Answer 12 · 2023-02-17T09:50:41.000Z

Could it be some repetitive regions? If so, maybe it is good to use a minInd when running angsd.

Answer 13 · 2023-02-17T13:30:13.000Z

So, I tested with -minind 10 (I have 20 ind overall), and then I ran ngsLD with min_maf 0.03 and no missing data, and I still get the same error... Quick explanation: Those 20 samples are from 2 populations (10 ind per pop) with Fst 2%. The species I'm working with has low diversity anyways.

Despite this issue, should the py script ignore NaNs? Is there some way to circumvent this issue? When I deleted lines with nan, the py script worked just fine.

Answer 14 · 2023-02-17T15:41:18.000Z

It should be ok to remove NaNs, but I am just a bit surprised by the amount of missing data on samples that were sequenced at 10x.

Just noticed that it seems you run angsd with just one BAM? But then, how do you get the beagle?

Answer 15 · 2023-02-17T15:53:52.000Z

Ah sorry, I guess it got lost in copy pasting, I have a bamlist file with all 20 bam files:)
some samples have the coverage of ~8x, and some go up to 15x.
If I may ask, what amount of missing data would you expect for samples at 10x? (I'll soon do the analysis with more populations sequenced at 10x and 15x, so I'll check if I get less miss_data)
I'll run the analysis now with the whole genome of these 2 pop., and remove NaNs.

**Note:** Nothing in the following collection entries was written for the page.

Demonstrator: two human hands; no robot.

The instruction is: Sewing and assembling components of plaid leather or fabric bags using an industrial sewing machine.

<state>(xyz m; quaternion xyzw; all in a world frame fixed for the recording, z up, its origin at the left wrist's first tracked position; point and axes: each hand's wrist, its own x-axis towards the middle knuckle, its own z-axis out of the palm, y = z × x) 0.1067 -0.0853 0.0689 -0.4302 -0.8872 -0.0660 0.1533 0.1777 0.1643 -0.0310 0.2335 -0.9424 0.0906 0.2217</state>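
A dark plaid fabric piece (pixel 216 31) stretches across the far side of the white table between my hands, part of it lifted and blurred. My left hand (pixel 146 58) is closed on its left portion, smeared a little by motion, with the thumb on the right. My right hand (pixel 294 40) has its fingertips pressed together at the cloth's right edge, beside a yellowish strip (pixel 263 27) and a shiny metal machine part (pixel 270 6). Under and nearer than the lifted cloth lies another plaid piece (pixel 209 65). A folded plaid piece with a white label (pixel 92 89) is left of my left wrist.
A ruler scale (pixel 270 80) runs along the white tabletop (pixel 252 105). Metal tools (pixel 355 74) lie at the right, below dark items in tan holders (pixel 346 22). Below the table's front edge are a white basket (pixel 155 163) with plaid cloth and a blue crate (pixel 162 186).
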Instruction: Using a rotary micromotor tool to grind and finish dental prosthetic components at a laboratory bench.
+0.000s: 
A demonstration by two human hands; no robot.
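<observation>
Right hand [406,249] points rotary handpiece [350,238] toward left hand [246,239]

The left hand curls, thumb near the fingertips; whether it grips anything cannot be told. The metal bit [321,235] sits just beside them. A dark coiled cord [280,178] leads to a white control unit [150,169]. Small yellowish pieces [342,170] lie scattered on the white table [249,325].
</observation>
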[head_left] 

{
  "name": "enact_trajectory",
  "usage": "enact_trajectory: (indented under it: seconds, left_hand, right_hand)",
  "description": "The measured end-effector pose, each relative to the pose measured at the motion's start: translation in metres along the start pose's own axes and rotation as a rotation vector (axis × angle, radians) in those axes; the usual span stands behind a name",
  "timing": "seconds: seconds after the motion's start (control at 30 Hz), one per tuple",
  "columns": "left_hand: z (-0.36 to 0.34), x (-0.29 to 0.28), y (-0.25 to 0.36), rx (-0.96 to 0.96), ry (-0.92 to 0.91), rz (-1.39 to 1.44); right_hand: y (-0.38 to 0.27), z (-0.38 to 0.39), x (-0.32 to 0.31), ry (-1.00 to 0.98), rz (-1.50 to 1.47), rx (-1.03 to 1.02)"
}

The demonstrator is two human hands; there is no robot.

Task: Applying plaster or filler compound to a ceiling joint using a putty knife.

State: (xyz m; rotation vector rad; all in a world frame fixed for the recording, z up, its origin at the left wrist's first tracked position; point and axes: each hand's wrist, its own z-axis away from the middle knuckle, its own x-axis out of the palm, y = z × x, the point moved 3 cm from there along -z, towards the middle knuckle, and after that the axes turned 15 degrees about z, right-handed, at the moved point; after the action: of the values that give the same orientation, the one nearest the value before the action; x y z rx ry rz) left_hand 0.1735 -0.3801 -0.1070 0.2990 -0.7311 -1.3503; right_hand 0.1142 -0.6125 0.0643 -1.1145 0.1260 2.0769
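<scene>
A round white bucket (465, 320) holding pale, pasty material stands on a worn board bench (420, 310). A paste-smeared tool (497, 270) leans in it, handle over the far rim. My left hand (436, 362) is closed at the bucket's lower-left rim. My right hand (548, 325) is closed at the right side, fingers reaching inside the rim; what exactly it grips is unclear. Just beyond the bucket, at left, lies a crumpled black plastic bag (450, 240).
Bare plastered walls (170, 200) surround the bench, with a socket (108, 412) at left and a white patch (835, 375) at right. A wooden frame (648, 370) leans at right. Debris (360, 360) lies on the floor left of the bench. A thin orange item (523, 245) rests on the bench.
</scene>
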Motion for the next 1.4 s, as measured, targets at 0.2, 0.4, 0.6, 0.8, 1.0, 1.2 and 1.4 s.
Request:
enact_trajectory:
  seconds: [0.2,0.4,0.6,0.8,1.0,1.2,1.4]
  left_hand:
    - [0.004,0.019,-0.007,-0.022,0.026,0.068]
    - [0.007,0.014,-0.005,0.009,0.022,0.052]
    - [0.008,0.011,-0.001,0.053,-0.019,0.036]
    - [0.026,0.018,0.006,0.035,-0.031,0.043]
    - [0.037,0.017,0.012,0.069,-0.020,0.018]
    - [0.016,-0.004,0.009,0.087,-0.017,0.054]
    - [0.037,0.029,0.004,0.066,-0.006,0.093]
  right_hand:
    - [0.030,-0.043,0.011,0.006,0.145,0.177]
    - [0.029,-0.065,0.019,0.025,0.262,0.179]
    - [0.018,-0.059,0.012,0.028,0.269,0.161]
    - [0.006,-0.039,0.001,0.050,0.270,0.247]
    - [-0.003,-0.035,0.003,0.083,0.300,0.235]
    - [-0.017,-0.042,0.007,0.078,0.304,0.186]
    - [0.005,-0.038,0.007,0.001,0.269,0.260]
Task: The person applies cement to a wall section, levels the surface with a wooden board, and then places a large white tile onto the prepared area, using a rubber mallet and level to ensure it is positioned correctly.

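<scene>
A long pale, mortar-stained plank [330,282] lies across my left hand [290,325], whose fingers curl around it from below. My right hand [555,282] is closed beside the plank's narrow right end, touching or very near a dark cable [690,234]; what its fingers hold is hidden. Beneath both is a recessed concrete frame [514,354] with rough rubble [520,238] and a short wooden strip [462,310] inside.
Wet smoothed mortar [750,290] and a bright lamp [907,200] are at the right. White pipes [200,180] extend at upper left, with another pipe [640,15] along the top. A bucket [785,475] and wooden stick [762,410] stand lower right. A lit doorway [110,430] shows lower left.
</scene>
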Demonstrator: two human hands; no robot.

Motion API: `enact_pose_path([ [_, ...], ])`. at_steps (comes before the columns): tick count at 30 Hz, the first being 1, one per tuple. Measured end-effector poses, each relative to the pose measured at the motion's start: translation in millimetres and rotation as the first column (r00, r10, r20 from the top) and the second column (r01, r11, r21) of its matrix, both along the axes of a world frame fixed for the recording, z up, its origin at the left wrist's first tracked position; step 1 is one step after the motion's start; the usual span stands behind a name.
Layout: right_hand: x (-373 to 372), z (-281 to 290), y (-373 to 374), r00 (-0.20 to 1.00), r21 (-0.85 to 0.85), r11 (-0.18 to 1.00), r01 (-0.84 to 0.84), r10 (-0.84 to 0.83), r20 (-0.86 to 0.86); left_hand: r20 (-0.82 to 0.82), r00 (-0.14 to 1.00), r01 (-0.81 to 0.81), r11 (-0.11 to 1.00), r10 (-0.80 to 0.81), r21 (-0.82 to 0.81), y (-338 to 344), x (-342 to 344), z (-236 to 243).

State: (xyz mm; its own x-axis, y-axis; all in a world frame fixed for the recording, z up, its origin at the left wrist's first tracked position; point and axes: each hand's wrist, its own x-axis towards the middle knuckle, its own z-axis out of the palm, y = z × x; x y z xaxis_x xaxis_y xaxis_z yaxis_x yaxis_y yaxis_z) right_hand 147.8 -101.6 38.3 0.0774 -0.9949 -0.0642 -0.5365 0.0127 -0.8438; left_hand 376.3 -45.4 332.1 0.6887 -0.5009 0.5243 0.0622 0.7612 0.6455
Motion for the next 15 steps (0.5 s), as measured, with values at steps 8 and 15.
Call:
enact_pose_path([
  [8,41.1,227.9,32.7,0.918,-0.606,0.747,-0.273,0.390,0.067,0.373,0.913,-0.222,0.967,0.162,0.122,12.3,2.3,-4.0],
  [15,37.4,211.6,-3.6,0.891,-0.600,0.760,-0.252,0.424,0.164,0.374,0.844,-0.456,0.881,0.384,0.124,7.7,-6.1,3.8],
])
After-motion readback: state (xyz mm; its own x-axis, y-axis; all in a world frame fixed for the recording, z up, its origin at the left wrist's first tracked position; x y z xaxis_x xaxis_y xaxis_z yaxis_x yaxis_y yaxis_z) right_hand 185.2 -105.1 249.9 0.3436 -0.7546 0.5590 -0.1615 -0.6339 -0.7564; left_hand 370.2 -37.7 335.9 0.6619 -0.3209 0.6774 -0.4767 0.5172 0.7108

Thanks a lot for your quick replies!

Answer 16 · 2023-03-20T12:00:43.000Z

If you used angsd with -minInd 10 and have 20 individuals, you should not have more than 50% missing data, no?
How does your samples have 70%?

Can you also paste here the extended output of some sites with missing data?

I also just made a faster alternative to the pruning scripts; do you think you could give it a try and see how it goes?